Shaun Wade’s stint as a Baltimore Raven is officially over just a few months after it began. The former Ohio State standout and fifth-round pick of this year’s NFL draft was traded to the New England Patriots today.
Wade who was once considered a first-round lock, fell after a subpar 2020 season. He signed his rookie contract with the Ravens on May 13, a four-year deal worth nearly 3.8 million.
There seemed to be a logjam of defensive backs in Baltimore and New England needed some depth in the secondary. The two teams struck a deal sending Wade to Bean Town in exchange for a seventh-round pick in 2022 and a fifth-round pick in 2023.
Even though Wade has played well during the pre-season, there was some speculation that he would not make the 53 man roster in Baltimore. So the Ravens made a move to get something instead of potentially nothing, knowing Wade would most likely not make it through waivers unclaimed. With so many defensive backs, they simply could not keep everyone.

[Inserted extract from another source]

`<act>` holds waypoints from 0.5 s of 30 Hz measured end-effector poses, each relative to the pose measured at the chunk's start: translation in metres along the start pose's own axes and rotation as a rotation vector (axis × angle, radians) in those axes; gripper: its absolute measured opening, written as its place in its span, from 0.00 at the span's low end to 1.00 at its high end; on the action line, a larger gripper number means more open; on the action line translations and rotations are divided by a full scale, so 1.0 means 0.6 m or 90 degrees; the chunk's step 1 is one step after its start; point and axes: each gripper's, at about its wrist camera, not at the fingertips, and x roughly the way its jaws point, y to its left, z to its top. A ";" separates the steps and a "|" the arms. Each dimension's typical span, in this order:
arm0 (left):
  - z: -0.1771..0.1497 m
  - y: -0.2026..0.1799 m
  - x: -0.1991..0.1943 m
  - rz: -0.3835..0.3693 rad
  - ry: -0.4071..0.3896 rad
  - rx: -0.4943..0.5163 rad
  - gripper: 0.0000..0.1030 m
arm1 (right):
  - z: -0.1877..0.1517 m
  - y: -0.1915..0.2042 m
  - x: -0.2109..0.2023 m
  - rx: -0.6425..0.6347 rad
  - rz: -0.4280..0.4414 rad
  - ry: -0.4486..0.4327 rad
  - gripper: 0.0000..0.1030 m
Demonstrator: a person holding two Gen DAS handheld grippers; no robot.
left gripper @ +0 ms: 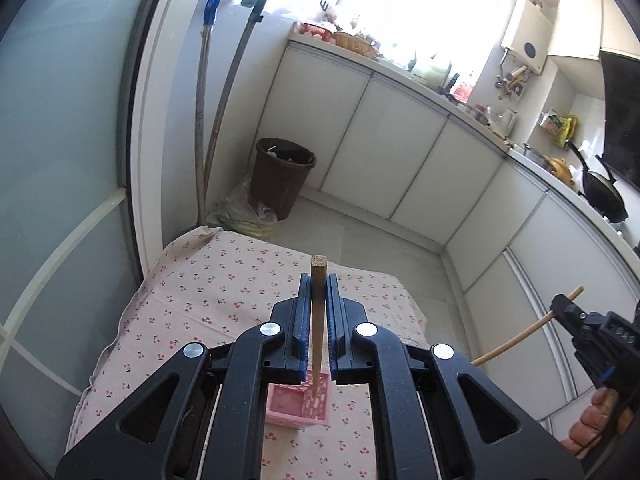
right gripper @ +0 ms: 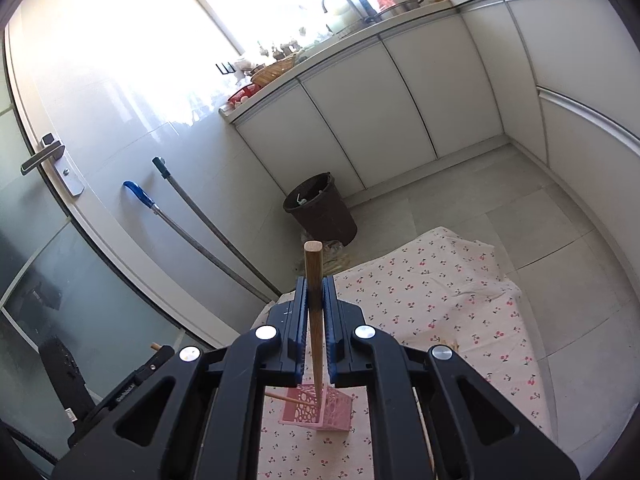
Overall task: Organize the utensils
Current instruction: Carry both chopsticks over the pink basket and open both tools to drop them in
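Two wooden chopsticks, one clamped in each gripper: left gripper (left gripper: 319, 280) pinched chopstick (left gripper: 318, 320); right gripper (right gripper: 316, 280) pinched second chopstick (right gripper: 314, 312). Both sticks hung above pink holder (right gripper: 320, 410) on cherry-print cloth (right gripper: 440, 292). Brown bin (left gripper: 280, 176) stood beyond, near white cabinets (left gripper: 380, 140).

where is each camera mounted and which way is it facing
Left wrist: on the left gripper, looking down over the cherry-print cloth toward cabinets; the right gripper and a hand show.
Right wrist: on the right gripper, facing the door and window; the left gripper shows.
Shared: each grips a chopstick above the pink holder, with the brown bin beyond.
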 end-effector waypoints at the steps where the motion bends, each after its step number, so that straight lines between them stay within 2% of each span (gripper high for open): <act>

Compensation for the Shaun Wade trade. https://t.co/vl2OvAnDFU
— Ian Rapoport (@RapSheet) August 26, 2021
This is a low-risk, high-reward move by the Pats. When Wade was selected, many experts thought the Ravens got a steal that late in the draft. Although it has to be difficult to be moving on just a few weeks before the season kicks off, New England may now be the one getting a bargain. There is no doubt, the former Buckeye has the potential to be a star in the NFL.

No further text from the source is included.